Green transition in Lithuania – Best Practices, Examples and Lessons Learned
On Thursday December 14th, SME Europe of the EPP, in cooperation with European Foundation of Mittelstand, organized a Webinar on “Green transition in Lithuania – Best Practices, Examples and Lessons Learned”.
The discussion was moderated by Dr. Florian HARTLEB, Political Scientist, Consultant and Expert; Co-founder of the European Foundation of Mittelstand, and saw the participation of Joern GRIESSE, Head of Unit at DG ECFIN, European Commission; Gintarė NARKEVIČIŪTĖ-JURGELIONĖ, Head of Finance and Investment in Lithuania and Latvia, Head of iFuture INVESTMENTS; and Kęstutis KUPŠYS, Member of the European Economic and Social Committee (EESC), Vice President of Lithuanian Consumers Alliance.
Dr.
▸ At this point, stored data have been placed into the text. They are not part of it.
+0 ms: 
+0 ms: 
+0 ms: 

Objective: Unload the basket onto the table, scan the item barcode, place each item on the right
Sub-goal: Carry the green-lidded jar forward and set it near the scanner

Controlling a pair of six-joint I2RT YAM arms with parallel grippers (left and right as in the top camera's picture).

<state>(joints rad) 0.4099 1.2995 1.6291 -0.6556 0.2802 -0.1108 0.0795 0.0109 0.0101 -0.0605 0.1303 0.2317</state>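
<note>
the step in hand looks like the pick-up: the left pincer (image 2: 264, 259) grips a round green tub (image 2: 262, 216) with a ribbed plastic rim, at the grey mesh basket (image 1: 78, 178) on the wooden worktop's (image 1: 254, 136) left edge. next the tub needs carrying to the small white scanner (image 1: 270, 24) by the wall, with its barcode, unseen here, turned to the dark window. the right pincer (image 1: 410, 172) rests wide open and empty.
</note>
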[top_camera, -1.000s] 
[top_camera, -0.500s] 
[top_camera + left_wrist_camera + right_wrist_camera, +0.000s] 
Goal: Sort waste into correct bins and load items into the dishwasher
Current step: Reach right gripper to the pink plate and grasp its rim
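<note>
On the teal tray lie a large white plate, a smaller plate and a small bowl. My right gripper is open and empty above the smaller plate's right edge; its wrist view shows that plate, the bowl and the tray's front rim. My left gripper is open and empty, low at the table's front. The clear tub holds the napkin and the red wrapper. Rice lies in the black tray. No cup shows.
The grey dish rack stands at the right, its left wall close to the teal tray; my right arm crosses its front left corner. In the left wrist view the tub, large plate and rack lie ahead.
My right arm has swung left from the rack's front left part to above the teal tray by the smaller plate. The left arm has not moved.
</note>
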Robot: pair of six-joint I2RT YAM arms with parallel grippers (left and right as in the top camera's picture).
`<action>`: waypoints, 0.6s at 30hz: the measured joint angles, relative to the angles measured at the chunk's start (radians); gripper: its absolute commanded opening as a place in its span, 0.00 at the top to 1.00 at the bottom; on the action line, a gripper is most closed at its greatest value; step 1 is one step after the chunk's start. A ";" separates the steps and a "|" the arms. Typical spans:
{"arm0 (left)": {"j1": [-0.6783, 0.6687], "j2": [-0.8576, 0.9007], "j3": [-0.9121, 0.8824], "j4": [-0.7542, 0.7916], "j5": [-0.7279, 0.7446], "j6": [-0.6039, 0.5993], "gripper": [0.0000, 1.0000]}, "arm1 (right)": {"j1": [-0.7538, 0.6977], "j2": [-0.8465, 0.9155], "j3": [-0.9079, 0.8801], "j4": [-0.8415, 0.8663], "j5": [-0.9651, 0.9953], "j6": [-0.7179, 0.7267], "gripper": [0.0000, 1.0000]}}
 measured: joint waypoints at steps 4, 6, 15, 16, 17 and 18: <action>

Florian HARTLEB, Political Scientist, Consultant and Expert; Co-founder of the European Foundation of Mittelstand, opened the discussion by stating that the goal is to delve into the Baltic perspective, a region that is often neglected in the broader context. And with this discussion we aim to shed light on critical issues such as the green transition and the green economy, aligning our discussions with significant frameworks like the Green Finance Action Plan.
Joern GRIESSE, Head of Unit at DG ECFIN, opened the keynote speech with introducing the work at the Directorate-General for Economic and Financial Affairs in the Commission and pointed out that, in accordance with the European Semester analysis, the Commission’s recommendations for Lithuania emphasize the need to strengthen healthcare adequacy and improve the planning and delivery of social services. He said that in response to energy market disruptions caused by Russia’s invasion of Ukraine, EU introduced the REPowerEU strategy, aiming to reduce dependency on fossil fuels and Russian energy. Mr. Griesse added that Lithuania’s Recovery and Resilience Plan outlines specific initiatives for the green transition, such as simplifying administrative requirements for renewable energy capacity deployment, financing for offshore wind development and supporting the creation of new storage and production capacity for electricity from renewable sources. The Recovery and Resilience Fund provides support for SMEs, with loans for private investments in solar and wind plants. To conclude, Lithuania’s proactive engagement with the REPowerEU strategy and the strategic allocation of resources in its Recovery and Resilience Plan, positions Lithuania as a front-runner in prioritizing energy security and independence. The opportunities presented in the green transition further the country’s commitment to embracing sustainable practices and economic resilience.
Gintarė NARKEVIČIŪTĖ-JURGELIONĖ, Head of Finance and Investment in Lithuania and Latvia, Head of iFuture INVESTMENTS, continued the discussion and said that Lithuania aims to be the first country globally with model for energy transformation. Reflecting on the past decade’s transformations, she expresses confidence in the government’s capacity to achieve ambitious goals and establish Lithuania as a green finance hub in Northern Europe. While acknowledging the opportunities for SMEs in building solar power plants and renovating buildings, she notes that larger scale projects could have greater potential to include smaller companies. However, she highlights that only 3% of implementing partners in the upcoming wind offshore project are going to be small and medium enterprises. She said that beyond governmental strategies, there is a need to address mentalities in the finance sector. Only a small percentage of clients currently express sustainability requirements for fund management. She suggests increasing financial literacy and educational programs to shift societal perspectives and encourage more sustainable investments.
Kęstutis KUPŠYS, Member of the European Economic and Social Committee (EESC), Vice President of Lithuanian Consumers Alliance, started by addressing concerns about consumer awareness. The alliance conducted surveys in 2018 and 2021, revealing a positive shift in preferences – 46% of Lithuanians express a desire for environmentally friendly investments, showcasing a gradual increase from three years ago. These findings dispel notions of consumer ignorance and highlight the need for accessible instruments for societal participation in the transition. He continued that the majority of respondents express a willingness to accept lower returns on their funds if the investments contribute to positive societal impact. This suggests a genuine interest among the public to prioritize impact over financial gains. Continuing with his statement, Mr. Kupšys emphasized the necessity to reform the fiscal system. The reform is essential because with these funds we can advance renewable energy capacities, enhance energy efficiency and transform industries and transportation.